_Description of the task_
What should be copied is the stretch of entries below from the line with "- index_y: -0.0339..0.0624" up to and including the line with "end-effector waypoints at", exactly and without images.

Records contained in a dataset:
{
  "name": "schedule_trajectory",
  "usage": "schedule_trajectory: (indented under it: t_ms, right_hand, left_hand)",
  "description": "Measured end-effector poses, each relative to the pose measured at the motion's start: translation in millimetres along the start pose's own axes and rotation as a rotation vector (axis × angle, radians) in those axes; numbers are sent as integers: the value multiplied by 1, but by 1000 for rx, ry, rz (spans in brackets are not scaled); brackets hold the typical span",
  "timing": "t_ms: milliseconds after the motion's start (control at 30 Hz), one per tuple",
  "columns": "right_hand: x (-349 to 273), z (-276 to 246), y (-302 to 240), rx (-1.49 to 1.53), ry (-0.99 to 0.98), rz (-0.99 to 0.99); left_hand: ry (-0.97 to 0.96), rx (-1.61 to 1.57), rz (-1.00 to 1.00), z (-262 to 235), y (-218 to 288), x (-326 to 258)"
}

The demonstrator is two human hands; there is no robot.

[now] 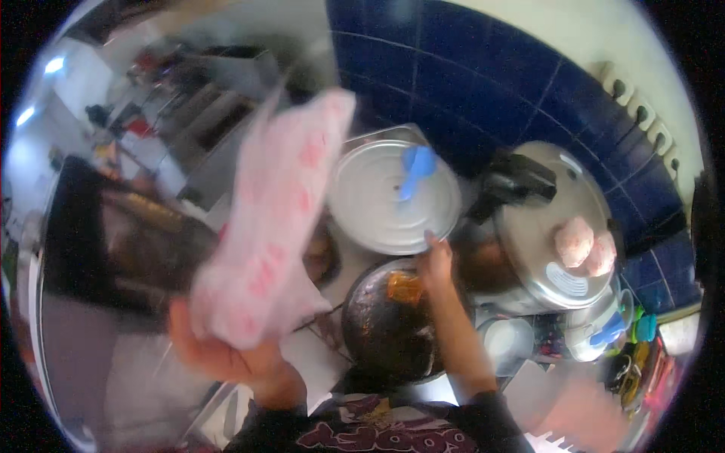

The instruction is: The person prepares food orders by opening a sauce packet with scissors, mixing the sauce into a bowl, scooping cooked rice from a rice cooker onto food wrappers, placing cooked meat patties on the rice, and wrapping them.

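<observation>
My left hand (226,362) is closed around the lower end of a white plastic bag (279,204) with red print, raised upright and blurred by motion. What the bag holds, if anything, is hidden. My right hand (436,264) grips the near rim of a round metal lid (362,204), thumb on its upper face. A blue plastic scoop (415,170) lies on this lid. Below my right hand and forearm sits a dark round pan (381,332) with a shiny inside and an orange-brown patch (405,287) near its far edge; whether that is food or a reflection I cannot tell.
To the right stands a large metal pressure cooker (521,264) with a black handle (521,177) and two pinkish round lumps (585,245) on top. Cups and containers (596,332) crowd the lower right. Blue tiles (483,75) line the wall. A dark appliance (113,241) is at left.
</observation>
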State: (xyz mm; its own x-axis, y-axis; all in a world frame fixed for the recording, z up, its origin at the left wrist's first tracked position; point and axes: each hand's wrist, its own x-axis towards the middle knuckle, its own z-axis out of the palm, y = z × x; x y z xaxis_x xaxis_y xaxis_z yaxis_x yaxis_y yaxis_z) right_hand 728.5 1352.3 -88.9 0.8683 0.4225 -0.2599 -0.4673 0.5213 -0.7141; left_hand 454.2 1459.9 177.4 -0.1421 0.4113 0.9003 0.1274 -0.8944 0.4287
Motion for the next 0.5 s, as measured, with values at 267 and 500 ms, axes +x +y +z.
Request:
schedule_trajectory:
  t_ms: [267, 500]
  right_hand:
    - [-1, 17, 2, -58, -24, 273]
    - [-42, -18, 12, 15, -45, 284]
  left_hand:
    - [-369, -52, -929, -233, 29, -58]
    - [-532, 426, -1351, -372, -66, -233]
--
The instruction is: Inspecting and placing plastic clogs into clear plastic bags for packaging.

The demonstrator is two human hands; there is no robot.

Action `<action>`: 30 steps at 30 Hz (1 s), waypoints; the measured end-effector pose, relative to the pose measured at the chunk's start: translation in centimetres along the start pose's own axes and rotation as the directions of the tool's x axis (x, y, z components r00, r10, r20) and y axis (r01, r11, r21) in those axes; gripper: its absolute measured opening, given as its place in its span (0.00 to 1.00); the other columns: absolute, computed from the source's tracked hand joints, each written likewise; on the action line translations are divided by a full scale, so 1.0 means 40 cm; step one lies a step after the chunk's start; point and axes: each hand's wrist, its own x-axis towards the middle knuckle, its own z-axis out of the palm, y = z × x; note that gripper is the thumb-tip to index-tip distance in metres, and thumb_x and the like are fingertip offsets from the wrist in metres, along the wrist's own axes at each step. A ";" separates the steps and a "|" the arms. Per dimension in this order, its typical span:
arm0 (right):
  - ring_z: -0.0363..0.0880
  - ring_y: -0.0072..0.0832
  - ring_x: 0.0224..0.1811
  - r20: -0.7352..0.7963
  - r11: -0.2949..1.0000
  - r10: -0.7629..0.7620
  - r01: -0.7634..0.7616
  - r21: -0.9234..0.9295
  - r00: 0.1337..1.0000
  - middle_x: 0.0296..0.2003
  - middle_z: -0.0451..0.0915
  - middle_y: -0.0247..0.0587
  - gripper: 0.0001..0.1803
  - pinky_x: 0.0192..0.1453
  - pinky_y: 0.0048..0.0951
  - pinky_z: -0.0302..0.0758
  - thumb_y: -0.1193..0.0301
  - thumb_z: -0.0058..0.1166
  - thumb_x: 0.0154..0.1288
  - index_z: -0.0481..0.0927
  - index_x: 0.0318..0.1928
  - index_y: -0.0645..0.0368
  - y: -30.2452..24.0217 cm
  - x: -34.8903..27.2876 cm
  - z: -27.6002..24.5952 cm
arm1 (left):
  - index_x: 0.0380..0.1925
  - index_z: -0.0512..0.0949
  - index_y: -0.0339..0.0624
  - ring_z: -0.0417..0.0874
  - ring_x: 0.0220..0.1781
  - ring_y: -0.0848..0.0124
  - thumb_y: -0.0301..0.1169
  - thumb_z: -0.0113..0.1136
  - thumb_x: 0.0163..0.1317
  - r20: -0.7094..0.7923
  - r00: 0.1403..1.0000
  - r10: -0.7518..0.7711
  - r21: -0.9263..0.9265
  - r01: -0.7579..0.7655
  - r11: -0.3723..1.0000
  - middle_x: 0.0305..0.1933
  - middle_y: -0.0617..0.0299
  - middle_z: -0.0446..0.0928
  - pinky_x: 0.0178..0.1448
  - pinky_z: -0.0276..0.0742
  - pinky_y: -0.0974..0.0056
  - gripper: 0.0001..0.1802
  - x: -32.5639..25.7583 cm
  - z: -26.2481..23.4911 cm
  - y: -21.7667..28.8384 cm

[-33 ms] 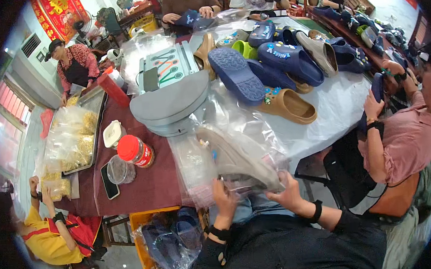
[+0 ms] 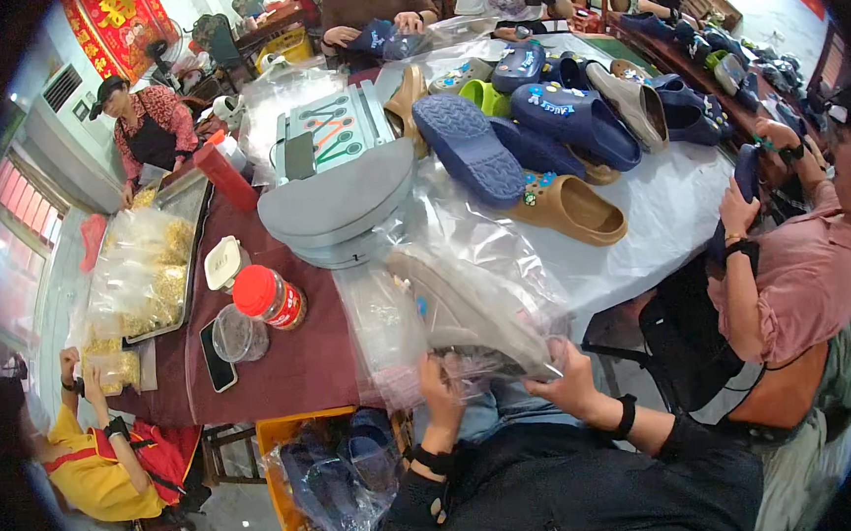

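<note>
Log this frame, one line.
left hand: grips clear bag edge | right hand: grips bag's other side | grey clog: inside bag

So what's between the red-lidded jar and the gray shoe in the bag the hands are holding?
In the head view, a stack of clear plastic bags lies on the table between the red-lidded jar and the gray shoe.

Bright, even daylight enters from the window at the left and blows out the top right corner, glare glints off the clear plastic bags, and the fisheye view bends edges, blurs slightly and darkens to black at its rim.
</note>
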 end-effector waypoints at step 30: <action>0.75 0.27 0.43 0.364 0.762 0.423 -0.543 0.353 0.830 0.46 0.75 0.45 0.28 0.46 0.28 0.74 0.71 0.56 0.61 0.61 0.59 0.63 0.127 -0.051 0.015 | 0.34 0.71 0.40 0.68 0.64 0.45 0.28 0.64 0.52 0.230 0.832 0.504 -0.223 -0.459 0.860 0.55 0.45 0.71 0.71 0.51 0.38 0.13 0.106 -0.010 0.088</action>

_Solution below_
  - index_y: -0.0339..0.0624
  - ring_z: -0.0417..0.0874
  - ring_x: 0.0220..0.1781
  - ring_y: -0.0848..0.0124
  - thumb_y: -0.0301..0.1169
  - thumb_z: -0.0113..0.1136
  - thumb_x: 0.0163..0.1317
  - r20: -0.7094..0.7923
  - r00: 0.1403..1.0000
  - r10: -0.7518..0.7711
  - r21: -0.9263..0.9265
  - r01: -0.7579..0.7655
  - r11: -0.3723..1.0000
  - middle_x: 0.0305..0.1933
  - middle_y: -0.0617..0.0299
  - middle_z: -0.0446..0.0928
  - pinky_x: 0.0178..0.1448
  - pinky_z: -0.0276..0.0742
  - pinky_y: -0.0974..0.0056
  - gripper: 0.0001..0.1802
  - x: -32.5639..25.7583 cm
  - z: -26.2481..23.4911 cm
  - y: -21.7667..28.8384 cm

[-33 ms] 
[+0 ms] 

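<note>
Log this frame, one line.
left hand: grips clear bag edge | right hand: grips bag's other side | grey clog: inside bag

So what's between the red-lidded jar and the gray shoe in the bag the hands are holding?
In the head view, a stack of clear plastic bags lies on the table between the red-lidded jar and the gray shoe.

Bright, even daylight enters from the window at the left and blows out the top right corner, glare glints off the clear plastic bags, and the fisheye view bends edges, blurs slightly and darkens to black at its rim.
</note>
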 end-effector waypoints at step 30: <action>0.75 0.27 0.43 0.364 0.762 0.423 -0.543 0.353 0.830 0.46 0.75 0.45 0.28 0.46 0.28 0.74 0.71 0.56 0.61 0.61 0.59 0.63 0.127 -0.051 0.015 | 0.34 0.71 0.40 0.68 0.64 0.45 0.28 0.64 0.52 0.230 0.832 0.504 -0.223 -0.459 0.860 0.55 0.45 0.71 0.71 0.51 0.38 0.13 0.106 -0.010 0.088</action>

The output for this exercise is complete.